Work order: Using the records that appear below, write out exactly the lines from the one with "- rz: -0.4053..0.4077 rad" through the one with "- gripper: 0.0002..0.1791", keeping both end lines.

___ Data ___

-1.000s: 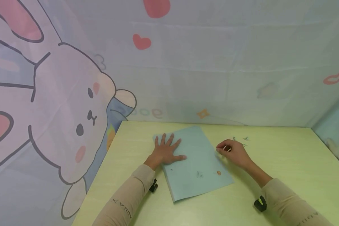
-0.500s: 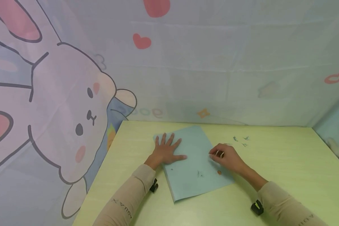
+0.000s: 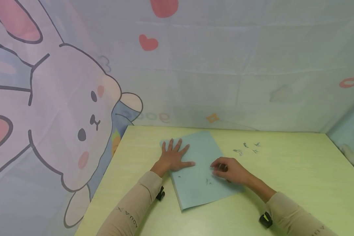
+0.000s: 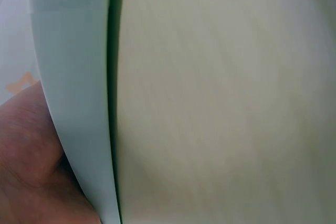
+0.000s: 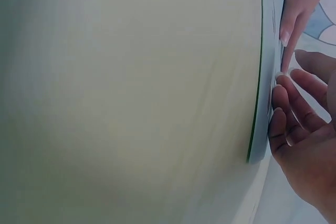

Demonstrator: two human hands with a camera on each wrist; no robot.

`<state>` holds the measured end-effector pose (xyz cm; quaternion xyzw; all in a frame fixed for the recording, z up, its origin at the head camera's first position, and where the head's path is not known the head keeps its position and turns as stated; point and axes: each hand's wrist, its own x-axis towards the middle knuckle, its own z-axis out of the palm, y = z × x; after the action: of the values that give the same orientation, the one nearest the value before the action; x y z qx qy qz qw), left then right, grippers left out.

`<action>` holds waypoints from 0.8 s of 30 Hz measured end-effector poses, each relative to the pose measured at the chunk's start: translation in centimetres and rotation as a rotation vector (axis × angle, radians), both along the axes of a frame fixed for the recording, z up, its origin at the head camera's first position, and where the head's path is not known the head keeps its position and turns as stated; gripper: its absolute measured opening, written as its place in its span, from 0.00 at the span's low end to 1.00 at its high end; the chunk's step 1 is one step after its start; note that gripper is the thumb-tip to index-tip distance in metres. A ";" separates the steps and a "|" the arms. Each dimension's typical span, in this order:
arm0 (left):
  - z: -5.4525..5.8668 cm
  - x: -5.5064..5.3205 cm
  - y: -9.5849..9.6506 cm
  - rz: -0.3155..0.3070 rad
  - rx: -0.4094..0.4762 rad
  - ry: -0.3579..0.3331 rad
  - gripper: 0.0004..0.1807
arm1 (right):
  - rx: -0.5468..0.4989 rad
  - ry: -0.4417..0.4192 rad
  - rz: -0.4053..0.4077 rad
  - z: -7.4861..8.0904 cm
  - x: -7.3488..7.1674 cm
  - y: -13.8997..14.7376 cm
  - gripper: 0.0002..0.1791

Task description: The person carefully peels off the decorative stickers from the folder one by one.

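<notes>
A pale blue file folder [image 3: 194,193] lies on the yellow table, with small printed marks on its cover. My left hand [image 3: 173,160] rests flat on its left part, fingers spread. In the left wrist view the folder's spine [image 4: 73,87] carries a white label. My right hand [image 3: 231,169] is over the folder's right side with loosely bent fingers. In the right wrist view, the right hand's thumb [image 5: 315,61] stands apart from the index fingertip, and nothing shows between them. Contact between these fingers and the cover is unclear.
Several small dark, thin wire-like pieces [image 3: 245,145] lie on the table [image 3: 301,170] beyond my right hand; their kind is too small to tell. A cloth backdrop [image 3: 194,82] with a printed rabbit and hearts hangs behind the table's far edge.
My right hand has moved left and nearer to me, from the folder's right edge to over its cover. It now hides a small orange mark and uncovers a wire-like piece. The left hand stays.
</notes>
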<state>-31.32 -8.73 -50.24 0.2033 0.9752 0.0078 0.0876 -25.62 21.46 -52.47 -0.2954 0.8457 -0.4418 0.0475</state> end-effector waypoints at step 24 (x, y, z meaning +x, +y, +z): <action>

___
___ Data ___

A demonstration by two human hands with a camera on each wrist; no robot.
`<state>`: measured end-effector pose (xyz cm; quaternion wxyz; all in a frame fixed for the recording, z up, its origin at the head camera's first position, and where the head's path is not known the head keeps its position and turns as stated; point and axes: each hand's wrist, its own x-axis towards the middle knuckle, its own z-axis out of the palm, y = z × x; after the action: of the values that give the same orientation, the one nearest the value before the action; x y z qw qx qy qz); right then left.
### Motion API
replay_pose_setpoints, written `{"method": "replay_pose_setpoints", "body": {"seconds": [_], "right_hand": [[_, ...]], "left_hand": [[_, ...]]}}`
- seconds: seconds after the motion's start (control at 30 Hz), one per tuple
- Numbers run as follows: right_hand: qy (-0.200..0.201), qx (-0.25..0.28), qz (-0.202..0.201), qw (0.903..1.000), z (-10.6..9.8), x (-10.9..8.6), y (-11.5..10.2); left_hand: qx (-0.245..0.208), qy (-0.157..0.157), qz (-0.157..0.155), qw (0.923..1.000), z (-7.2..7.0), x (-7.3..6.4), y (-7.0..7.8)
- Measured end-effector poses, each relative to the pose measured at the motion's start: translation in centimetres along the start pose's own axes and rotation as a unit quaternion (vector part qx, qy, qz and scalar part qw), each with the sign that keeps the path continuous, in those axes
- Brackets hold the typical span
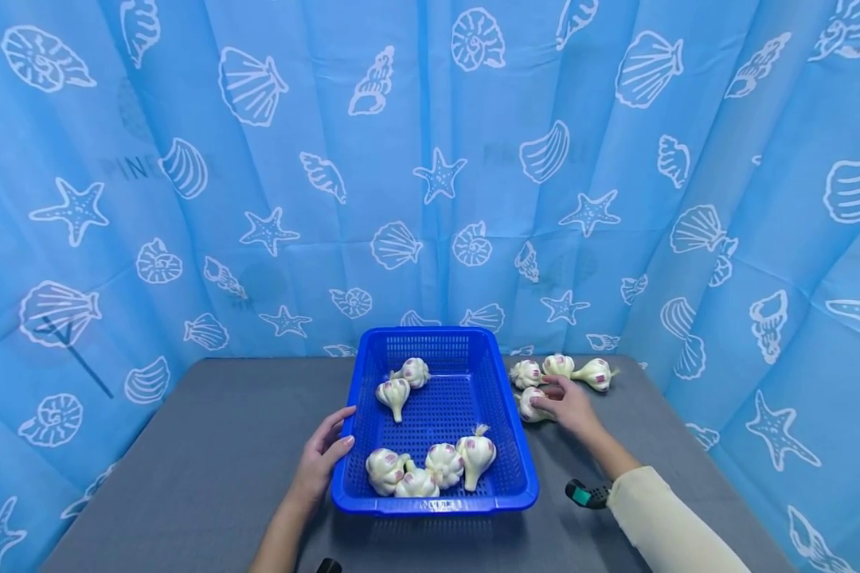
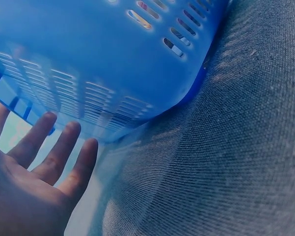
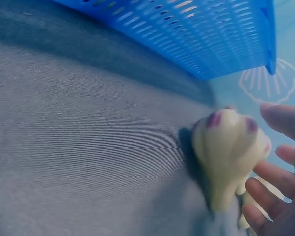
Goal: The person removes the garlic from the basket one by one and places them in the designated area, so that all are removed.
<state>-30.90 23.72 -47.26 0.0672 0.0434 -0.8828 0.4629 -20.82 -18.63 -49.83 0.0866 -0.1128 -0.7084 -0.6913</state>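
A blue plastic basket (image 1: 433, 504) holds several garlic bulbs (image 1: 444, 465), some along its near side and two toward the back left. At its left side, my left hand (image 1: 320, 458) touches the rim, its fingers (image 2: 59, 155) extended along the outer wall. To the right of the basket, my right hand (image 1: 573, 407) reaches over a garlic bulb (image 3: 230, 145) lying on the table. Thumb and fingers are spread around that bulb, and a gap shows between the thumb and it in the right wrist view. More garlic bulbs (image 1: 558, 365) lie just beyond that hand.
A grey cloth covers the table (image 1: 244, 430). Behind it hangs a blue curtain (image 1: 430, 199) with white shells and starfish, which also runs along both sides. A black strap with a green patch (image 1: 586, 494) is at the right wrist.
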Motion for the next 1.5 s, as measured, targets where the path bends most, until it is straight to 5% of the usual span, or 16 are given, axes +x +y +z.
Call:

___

Worked solution:
  - rz: -0.4053..0.4077 rad
  - z: -7.4861..8.0904 cm
  - x: -7.3488..7.1674 cm
  - y: -13.8997..14.7376 cm
  - gripper: 0.0002..0.1791

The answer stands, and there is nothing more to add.